── Dataset excerpt ──
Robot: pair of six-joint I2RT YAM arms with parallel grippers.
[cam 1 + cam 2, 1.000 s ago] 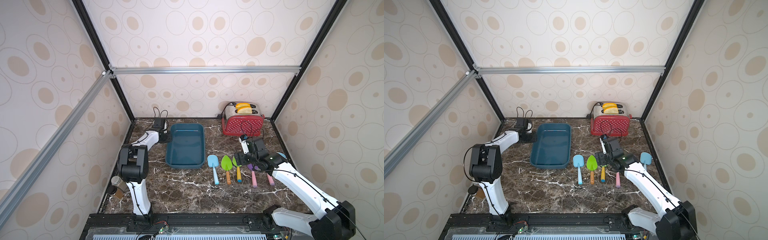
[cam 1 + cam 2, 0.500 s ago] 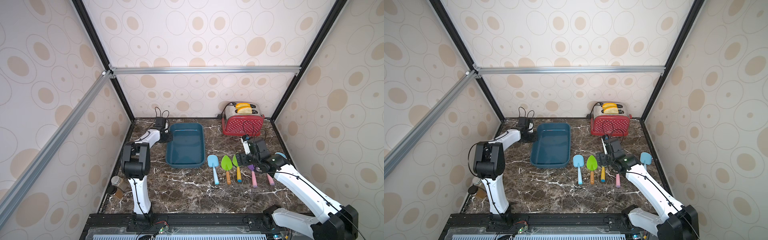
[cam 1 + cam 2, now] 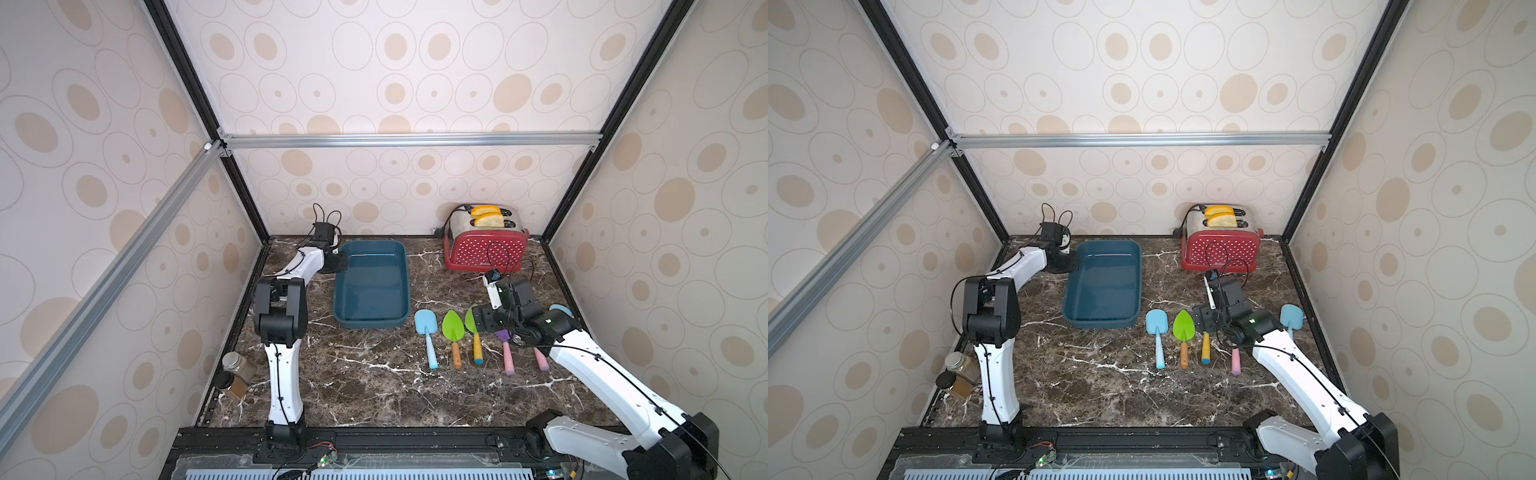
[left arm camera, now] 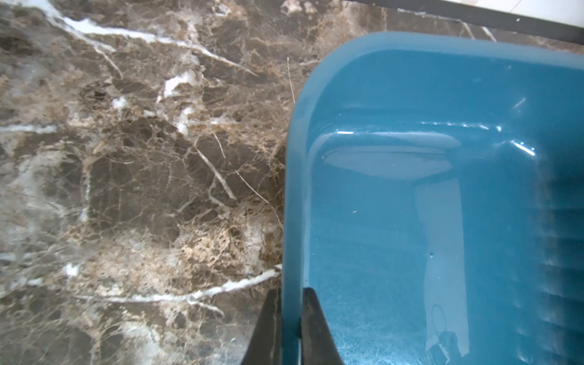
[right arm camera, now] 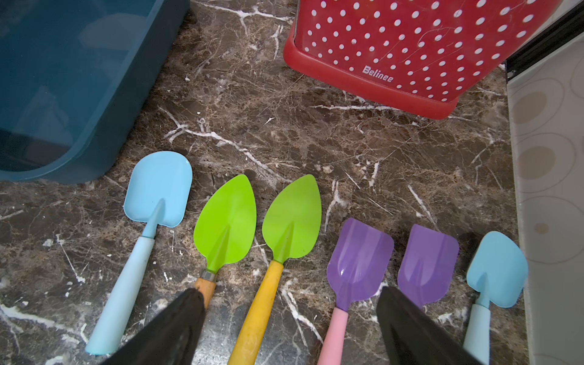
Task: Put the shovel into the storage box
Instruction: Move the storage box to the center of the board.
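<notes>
1. We see the left gripper (image 4: 290, 295) clamped on the storage box (image 4: 410, 79), a dark teal-blue rectangular plastic tub with rounded corners and a rolled rim. In the left wrist view one black finger (image 4: 267, 325) sits outside the wall and its partner inside, both tight against the plastic.
2. In both top views that grip falls on the box's left long side, near its far corner.
3. The right gripper (image 5: 288, 294) hangs with its jaws spread wide above a row of small shovels, gripping nothing.
4. Six shovels lie side by side on the dark brown marble tabletop (image 3: 374, 386), just right of the box's near right corner. Their blades point toward the far wall, and all of them are outside the box.
5. Going away from the box, we count:
   - the pale blue shovel (image 5: 158, 189) on a matching handle
   - the leaf-bladed green shovel (image 5: 226, 221) on an orange-brown handle
   - the second green shovel (image 5: 292, 215) on a yellow handle
   - the purple shovel (image 5: 360, 252) on a pink handle
   - the second purple shovel (image 5: 428, 259)
   - the second pale blue shovel (image 5: 496, 268)
6. In the right wrist view the yellow handle and the first pink handle lie between the spread fingers. We cannot tell whether one fingertip touches the orange-brown handle.
7. A red toaster with white dots (image 3: 484, 249), with two bread slices (image 3: 488, 216) in its slots, stands right of the box's far end, well apart from it.
8. Two small glass jars (image 3: 235, 370) sit left of the box's near end, at the table's edge.
</notes>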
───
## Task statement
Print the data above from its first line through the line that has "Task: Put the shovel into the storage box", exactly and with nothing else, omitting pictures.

## Problem solution
Robot: pair of six-joint I2RT YAM arms with parallel grippers.
[cam 1 + cam 2, 1.000 s ago] 
[cam 1 + cam 2, 0.500 s ago] 
[cam 1 + cam 2, now] 
[left arm camera, now] 
[right arm camera, now] 
Task: Put the shovel into the storage box

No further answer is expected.